Wednesday, February 4, 2009

Zen and the Art of Open Source Hardware - Day 2

Today was a long day! Lots of time to struggle and think... and so I'm starting the first of my "diary entries" by pulling together the complete state of my thinking so far. I'm going to focus especially hard to cluster all of the ideas and concepts I've collected in my notes into "topic areas." I want to try to identify a common language, and set of terms that I think might be helpful for me for the rest of the week... and unfortunately it means more problems than answers at this point. Here goes nothing...

If Open Source hardware means open economics, and open community and business models, then it also means transparency. Transparency of file formats, circuits, schematics, processes, community, communications, and even cost and profit structure.

Open source hardware involves real, tangible products, processes, and people. It's not just "imaginary", it's real stuff. Sometimes it feels great, like when someone other than yourself holds something you've made, and they say, "that's cool!" And sometimes it can feel bad, like when you get an email that says, "this doesn't work" or "I didn't get what I thought I paid real money for!"

Recently, for instance, Luca bought an Ethernet Shield from the store, but the store had been out of stock for a week and a half until I got more from the guys at tinker.it. My auto-emailer script on the site has been broken unbenownst to me, and so Luca wrote in and said, "what the heck, where's my stuff!" That simple little email contained so much of why open source hardware is different that open source software: real stuff comes with real money and real people and emotions.


Conceptual Preconditions of Open Source Hardware
So here's some groundwork on the "conceptual pre-conditions" of Open Source hardware. What is it that allows Open Source hardware to work or not? What are some of the major concepts at play?

1) Shared Infrastructure
Open Source businesses and hardware companies are reliant on shared infrastructure. For liquidware, that means shared "virtual services" (I'm going to ding myself every time I use stupid buzzwords) like Paypal, Google's adwords, even web servers and bandwidth.
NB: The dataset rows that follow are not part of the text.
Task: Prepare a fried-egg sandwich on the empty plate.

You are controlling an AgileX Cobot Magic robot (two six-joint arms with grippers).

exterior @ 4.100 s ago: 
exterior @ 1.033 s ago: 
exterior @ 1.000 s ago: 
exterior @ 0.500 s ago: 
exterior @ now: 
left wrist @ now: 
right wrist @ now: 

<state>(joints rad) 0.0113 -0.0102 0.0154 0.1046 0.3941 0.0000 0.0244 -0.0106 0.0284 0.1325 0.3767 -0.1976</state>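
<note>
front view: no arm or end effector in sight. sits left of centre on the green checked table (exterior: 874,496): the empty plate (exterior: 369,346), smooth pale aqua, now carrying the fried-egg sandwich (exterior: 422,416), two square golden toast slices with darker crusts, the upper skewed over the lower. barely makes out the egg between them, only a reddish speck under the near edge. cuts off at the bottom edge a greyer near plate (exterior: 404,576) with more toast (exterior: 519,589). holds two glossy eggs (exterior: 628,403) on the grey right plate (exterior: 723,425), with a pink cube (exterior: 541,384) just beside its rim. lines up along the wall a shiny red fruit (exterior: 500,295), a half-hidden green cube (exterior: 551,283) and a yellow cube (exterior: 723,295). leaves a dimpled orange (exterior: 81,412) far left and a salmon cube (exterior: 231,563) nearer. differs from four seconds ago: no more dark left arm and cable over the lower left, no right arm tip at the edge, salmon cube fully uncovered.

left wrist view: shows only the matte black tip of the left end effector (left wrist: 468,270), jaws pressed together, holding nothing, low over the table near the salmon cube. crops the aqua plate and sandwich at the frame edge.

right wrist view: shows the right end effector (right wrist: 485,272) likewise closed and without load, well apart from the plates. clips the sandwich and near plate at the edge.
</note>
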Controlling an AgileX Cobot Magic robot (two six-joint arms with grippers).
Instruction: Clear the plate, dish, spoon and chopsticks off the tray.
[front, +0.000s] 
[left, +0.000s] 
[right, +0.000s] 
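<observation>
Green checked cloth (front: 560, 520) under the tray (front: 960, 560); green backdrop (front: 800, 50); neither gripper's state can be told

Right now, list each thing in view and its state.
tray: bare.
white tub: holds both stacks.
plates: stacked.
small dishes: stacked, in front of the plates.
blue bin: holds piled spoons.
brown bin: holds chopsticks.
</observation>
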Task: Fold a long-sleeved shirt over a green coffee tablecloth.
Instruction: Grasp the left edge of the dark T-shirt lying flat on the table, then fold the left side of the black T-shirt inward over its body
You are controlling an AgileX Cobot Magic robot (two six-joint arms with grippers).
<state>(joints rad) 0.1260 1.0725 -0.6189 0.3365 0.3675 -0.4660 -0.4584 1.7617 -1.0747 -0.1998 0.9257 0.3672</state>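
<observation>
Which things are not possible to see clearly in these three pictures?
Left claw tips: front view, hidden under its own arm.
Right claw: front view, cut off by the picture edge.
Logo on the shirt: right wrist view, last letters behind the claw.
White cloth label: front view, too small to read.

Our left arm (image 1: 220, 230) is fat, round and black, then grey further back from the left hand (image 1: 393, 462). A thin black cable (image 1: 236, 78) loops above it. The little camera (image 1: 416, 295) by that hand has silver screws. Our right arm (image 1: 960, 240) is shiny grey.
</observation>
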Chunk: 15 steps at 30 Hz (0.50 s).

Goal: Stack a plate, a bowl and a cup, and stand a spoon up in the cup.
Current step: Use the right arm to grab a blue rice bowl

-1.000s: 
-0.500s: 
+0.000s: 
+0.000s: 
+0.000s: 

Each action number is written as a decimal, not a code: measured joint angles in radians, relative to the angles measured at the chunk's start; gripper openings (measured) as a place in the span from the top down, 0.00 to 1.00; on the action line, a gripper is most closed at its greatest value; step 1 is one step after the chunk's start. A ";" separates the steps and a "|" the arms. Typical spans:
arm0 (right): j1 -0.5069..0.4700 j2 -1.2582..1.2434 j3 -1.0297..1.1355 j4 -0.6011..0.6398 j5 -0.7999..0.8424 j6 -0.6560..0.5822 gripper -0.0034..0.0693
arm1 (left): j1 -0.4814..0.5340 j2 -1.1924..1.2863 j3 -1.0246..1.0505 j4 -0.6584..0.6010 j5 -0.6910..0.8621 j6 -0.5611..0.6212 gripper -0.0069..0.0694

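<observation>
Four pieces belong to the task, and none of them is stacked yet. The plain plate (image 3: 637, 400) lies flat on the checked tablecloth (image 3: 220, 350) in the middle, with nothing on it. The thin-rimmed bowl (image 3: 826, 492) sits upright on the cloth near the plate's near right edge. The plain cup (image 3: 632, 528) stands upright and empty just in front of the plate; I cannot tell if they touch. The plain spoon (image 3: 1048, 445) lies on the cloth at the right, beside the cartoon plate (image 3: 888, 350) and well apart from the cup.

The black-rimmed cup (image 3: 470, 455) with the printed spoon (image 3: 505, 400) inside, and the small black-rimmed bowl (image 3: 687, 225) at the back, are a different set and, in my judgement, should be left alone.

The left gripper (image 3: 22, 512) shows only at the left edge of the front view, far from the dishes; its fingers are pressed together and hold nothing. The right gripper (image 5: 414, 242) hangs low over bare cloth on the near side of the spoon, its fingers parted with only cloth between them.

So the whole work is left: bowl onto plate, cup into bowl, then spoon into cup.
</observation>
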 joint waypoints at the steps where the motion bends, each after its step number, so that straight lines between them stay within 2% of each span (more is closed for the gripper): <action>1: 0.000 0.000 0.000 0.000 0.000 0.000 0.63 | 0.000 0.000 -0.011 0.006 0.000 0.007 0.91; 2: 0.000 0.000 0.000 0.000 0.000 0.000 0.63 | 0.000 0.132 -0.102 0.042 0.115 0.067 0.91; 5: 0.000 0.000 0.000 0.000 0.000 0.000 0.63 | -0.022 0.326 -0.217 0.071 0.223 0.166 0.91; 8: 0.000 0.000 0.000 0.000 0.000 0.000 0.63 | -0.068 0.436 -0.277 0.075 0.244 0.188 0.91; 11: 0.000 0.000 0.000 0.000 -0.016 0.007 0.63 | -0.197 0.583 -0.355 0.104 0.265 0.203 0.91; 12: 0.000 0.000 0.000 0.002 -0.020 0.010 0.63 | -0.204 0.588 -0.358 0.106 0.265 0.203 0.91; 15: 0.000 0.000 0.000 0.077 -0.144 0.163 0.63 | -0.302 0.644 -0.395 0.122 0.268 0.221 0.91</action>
It's a lot like in Zen and the Art of Motorcycle Maintenance, you can be as free as you want to be on a motorcycle driving across the country, but at the end of the day, you're still reliant on the government because at some point, they paved the roads beneath you. And you need the roads to be free. Open Source hardware needs similar tangible shared infrastructure. But who's going to pay for this?

2) Real Time
An Open Source hardware community, project, club, group, or company takes real time. Real time for me means sneaking around the day job, in between meetings, when traveling on public transportation, pretty much any time I can. The funny thing is, so far, nothing I've ever done at Liquidware, Antipasto, Arduino, or anywhere else, has reimbursed the value of my time, and the curious thing is ... that's perfectly ok. In the book Predictably Irrational, Dan describes a phenomena by which people are willing to work or barter or trade huge amounts of things because they'd do it just to help someone else out. Reciprocity, perhaps. But as soon as you put a price tag on their time, they switch into "economic" mindset, and start thinking, "there's no way I'd do that, because my time is worth more than that." Well, Open Source hardware faces this problem every day, because things immediately cost money. Ever part bought in a catalog costs money, just as every hour assembling something "costs" labor. And every time someone's thinking "hmmm that feature would be soooo cool" they're also hit on the head with what I'm going to call the "doh! now I have to reach to grab my wallet and buy this part from Sparkfun or Digikey" factor.

3) Long tails
So there's this guy Chris Anderson, and Clay Shirky, and a handful of others, and they all have the same basic idea: how can we cram as many pretty charts and graphs into a book with lots of jargon, and confuse the heck out of a reader? :-) That too. They also had this other idea that some people like to point to iTunes for; that individual needs can be met in a "long tail" system, because someone can get precisely what they want, even if there are only 1 or 2 of them out there. Perhaps a benefit of Open Source hardware is that if you want a slight permutation (like a Type B mini rather than Type B big adapter on the Arduino), you can take the source code files, and quickly and easily change it. You could even make up your own adapter, and then build one or two boards, and you'd be the only one who had one, but it would do exactly what you wanted. But! That faces a few problems to follow...

4) Experience and scaling
There's this curious little phenomenon I've read about recently called Henderson's Law, or the "Experience Curve." It states that the more volume of something you make, the cheaper it is on a per-cost basis. It seems that everything tangible produced has fixed and variable costs (just like every piece of circuitry has fixed and variable costs too). As someone builds more and more of something, they learn how to make it better, and more efficiently (e.g. by building machines or equipment like pick-and-places or solder-flow ovens or by designing better processes like assembly lines or Mike and my Illuminato assembly station). Normally, this is a good thing. But for Open Source hardware, it's a very bad thing. That's because building something in the long tail at a quantity of 1 or 2 costs just as much as designing something in the "fat" tail (err... whatever you call the left hand side of those 1/x graphs)! The point is that when building and designing a new Arduino (e.g. Illuminato?) it costs literally just as much to build *the first one of two* you build, as it does to build *the first one of thousands* ($300 if you're lucky and get it right on the first try, to $2100 if you're like me and you miss a few traces each time, and reverse the pin headers on the second to last try even though you triple checked them). After you get the design right, the decision to build higher and higher quantity is completely independent, which leads to the next point below. But the more you build, the lower the cost, so there's a penalty to customization. If the "open source hardware scaling penalty" were an equation, it would look something like this: (Between $300-2100 sunk cost) + (difference in price you could have gotten if you could have found others who wanted your one-off customized product) * (volume you actually made). Believe me, this is a very real, measurable, and perceptible cost, and for the Illuminato project, the scale penalty was somewhere around $2000 (but I was willing to spend it because I figured I did it to learn electronics, and so it was worth it to me!).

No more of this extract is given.